TASK GOAL — Below are the records; copy exactly the stretch from the line containing "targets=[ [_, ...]" through the line containing "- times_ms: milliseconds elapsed", both ends included, and nothing else.

DATASET —
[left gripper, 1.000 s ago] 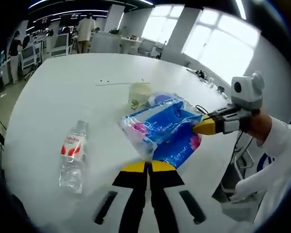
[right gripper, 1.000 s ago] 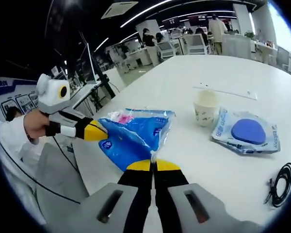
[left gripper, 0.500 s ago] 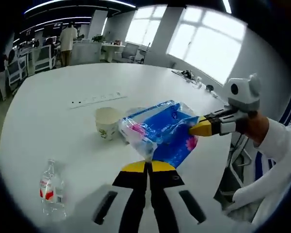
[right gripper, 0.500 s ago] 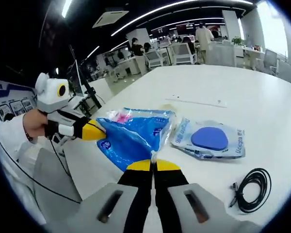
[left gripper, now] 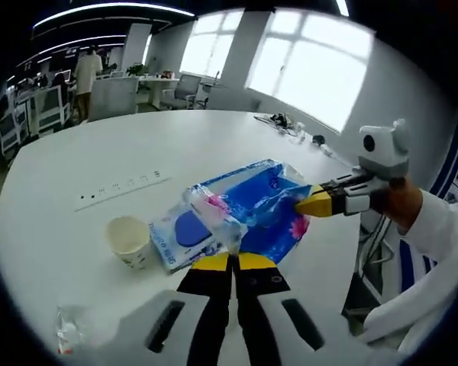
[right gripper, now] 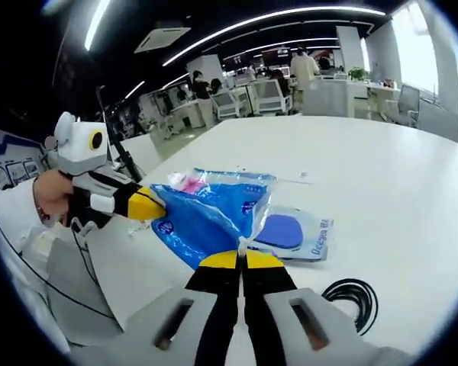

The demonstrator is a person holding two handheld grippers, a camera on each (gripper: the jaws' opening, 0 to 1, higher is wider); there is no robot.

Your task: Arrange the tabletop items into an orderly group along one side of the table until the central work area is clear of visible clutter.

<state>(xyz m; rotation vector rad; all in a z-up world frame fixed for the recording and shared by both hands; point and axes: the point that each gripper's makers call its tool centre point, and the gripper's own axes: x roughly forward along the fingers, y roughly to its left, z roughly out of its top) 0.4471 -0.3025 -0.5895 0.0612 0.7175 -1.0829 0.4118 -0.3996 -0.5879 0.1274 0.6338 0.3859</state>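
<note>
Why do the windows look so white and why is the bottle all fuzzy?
In the left gripper view, daylight overexposes the windows to plain white, and the water bottle sits at the fisheye's edge, where it smears and dims. In the right gripper view, ceiling light strips bend into curves from the lens, while the blue bag near the middle is sharp.

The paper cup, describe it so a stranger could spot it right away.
On the big white table, look beside the flat clear packet with a blue disc inside. The paper cup stands upright at that packet's end; it is the one small, open, cream-coloured container.
</note>
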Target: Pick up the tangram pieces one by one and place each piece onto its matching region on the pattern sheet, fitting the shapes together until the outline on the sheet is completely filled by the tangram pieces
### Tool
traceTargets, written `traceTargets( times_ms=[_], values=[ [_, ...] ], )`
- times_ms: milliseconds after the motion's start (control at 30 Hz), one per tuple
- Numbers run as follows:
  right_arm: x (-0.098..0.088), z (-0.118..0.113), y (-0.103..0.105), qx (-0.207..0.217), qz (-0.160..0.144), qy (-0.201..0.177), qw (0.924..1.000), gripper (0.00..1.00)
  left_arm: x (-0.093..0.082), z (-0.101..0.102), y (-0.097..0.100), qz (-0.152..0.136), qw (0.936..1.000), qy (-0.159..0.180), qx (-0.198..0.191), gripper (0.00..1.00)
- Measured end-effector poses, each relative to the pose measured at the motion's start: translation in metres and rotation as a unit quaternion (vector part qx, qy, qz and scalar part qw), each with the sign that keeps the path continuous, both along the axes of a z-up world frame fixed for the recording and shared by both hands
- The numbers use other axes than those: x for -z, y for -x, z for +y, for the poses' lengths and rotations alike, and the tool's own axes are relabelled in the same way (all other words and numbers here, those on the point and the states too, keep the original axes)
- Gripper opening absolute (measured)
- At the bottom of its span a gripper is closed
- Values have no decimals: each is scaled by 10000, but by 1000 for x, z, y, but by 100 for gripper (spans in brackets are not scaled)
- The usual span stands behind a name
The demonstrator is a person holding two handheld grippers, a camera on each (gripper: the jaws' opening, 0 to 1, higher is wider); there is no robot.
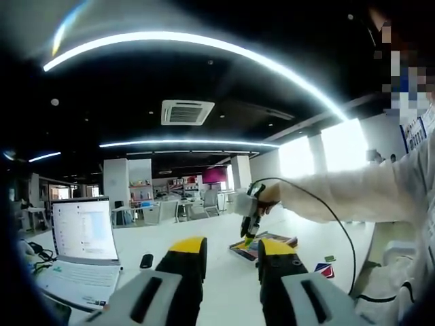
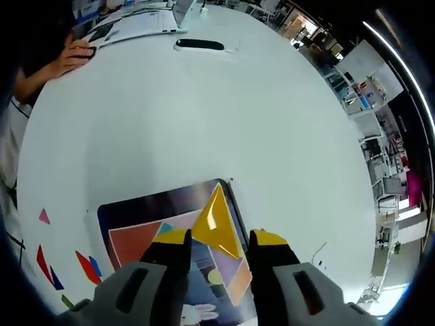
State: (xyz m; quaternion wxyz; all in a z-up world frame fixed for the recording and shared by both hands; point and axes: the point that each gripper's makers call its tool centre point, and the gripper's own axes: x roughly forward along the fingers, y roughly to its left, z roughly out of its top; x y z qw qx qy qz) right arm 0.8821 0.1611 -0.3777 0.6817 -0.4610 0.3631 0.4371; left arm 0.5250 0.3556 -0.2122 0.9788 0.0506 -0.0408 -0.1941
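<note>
In the right gripper view my right gripper (image 2: 219, 239) hangs low over the dark pattern sheet (image 2: 132, 207), and a glossy yellow triangle (image 2: 216, 219) spans the gap between its jaws, tip pointing away. A red-orange triangle (image 2: 136, 244), a small cyan piece (image 2: 165, 228) and a peach piece (image 2: 238, 277) lie on the sheet. In the left gripper view my left gripper (image 1: 232, 252) is held up level, open and holding nothing. That view also shows the right gripper (image 1: 249, 221), gripped by a hand over the sheet (image 1: 268, 243).
Loose pieces lie on the white table left of the sheet: pink (image 2: 44, 216), red (image 2: 87, 266), blue (image 2: 56, 278) and green (image 2: 66, 299). A laptop (image 1: 81, 248) and a black mouse (image 1: 146, 261) sit far left. Another person's hand (image 2: 71, 58) and a black object (image 2: 198, 45) are at the far edge.
</note>
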Motion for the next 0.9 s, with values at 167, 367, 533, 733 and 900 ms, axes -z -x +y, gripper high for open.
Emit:
traceTargets(
  times_ms=[167, 367, 533, 733, 900],
  values=[
    [-16, -3, 18, -211, -14, 77, 9997, 35, -2, 0, 1, -26, 10000, 19, 11, 32],
    [-39, 2, 39, -597, -174, 221, 9978, 35, -2, 1, 1, -18, 10000, 18, 14, 32],
    [-50, 3, 63, -877, -221, 323, 9954, 35, -2, 2, 2, -24, 10000, 23, -8, 32],
    [-57, -8, 99, -1195, -231, 562, 9910, 35, -1, 0, 1, -4, 10000, 11, 4, 32],
    [-64, -15, 121, -1351, -254, 602, 9887, 35, -2, -2, 3, -25, 10000, -7, 44, 32]
  ],
)
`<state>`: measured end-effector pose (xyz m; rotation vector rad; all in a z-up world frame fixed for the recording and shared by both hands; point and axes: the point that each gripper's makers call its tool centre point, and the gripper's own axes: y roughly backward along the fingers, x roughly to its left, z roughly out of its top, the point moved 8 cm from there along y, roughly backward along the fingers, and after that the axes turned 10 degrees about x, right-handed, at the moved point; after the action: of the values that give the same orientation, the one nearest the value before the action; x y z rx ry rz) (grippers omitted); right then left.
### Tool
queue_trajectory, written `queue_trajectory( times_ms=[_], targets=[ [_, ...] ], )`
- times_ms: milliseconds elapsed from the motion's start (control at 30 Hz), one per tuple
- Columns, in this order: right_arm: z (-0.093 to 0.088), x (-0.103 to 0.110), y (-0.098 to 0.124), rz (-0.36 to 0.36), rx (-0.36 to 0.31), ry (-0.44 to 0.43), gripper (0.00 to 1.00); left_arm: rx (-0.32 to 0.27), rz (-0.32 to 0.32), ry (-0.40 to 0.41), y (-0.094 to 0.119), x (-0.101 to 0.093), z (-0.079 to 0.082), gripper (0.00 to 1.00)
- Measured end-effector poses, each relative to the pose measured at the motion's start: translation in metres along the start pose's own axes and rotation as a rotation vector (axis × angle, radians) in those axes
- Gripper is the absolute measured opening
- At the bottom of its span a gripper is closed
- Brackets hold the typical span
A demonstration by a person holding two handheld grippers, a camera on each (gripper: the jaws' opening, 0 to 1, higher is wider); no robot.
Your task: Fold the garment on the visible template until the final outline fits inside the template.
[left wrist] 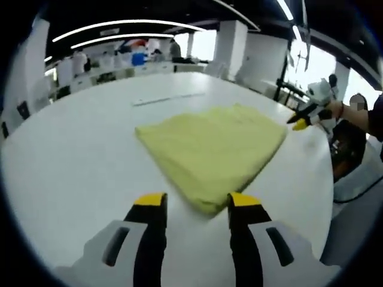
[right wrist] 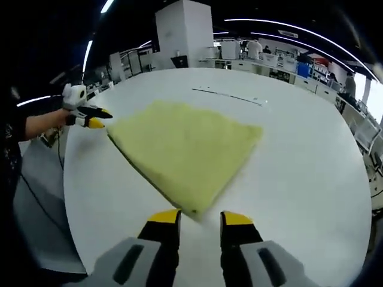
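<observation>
Garment (left wrist: pixel 212 152), folded yellow, lies on a white table (left wrist: pixel 72 161) in an office hall. Left gripper (left wrist: pixel 196 206) and right gripper (right wrist: pixel 200 220) jaws stand apart, holding nothing, near its corners.

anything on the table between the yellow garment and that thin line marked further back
Nothing: in the right gripper view, only bare white table lies between the yellow garment and the thin line.
</observation>
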<state>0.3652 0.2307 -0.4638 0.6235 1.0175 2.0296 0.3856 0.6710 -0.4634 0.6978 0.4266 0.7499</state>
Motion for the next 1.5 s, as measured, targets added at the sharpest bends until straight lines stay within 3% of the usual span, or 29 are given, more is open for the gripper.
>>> queue_trajectory(
  times_ms=[167,800,1067,1167,1300,1500],
  targets=[
    [-0.004,-0.005,-0.005,-0.003,-0.016,0.005,0.11,-0.007,0.001,0.023,0.001,-0.006,-0.005,0.31],
    [-0.007,-0.003,-0.019,0.013,-0.061,0.005,0.01,0.006,-0.012,0.050,-0.014,-0.012,-0.011,0.14],
    [-0.006,-0.005,-0.019,0.014,-0.075,-0.004,0.00,0.017,-0.020,0.064,-0.017,-0.012,-0.016,0.01],
    [-0.007,-0.005,-0.019,0.014,-0.074,-0.003,0.00,0.023,-0.013,0.031,-0.015,-0.011,-0.016,0.00],
    [-0.007,-0.005,-0.016,0.011,-0.073,-0.009,0.00,0.060,0.025,-0.076,-0.010,-0.004,-0.017,0.00],
    [-0.008,-0.006,-0.015,0.010,-0.063,-0.009,0.00,0.090,0.024,-0.145,-0.010,-0.003,-0.016,0.00]
  ],
)
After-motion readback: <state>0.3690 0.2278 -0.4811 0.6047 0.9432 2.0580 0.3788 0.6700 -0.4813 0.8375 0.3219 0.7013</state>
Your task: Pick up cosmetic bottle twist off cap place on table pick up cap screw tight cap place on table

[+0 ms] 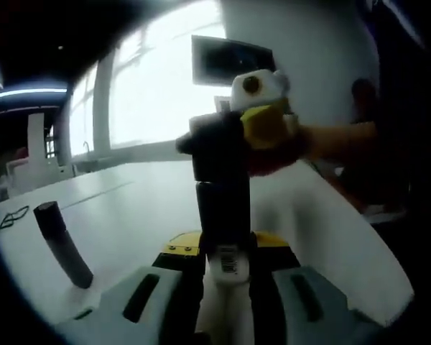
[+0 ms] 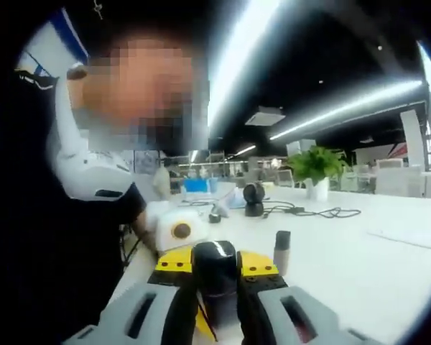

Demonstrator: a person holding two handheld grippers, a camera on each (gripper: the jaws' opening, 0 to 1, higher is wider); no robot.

TASK ANSWER —
queue_trajectory, written `queue_trajectory( times_ms=[_], targets=[ [_, ...] ], )`
- times_ms: milliseconds elapsed from the motion's start (control at 30 Hz), one per tuple

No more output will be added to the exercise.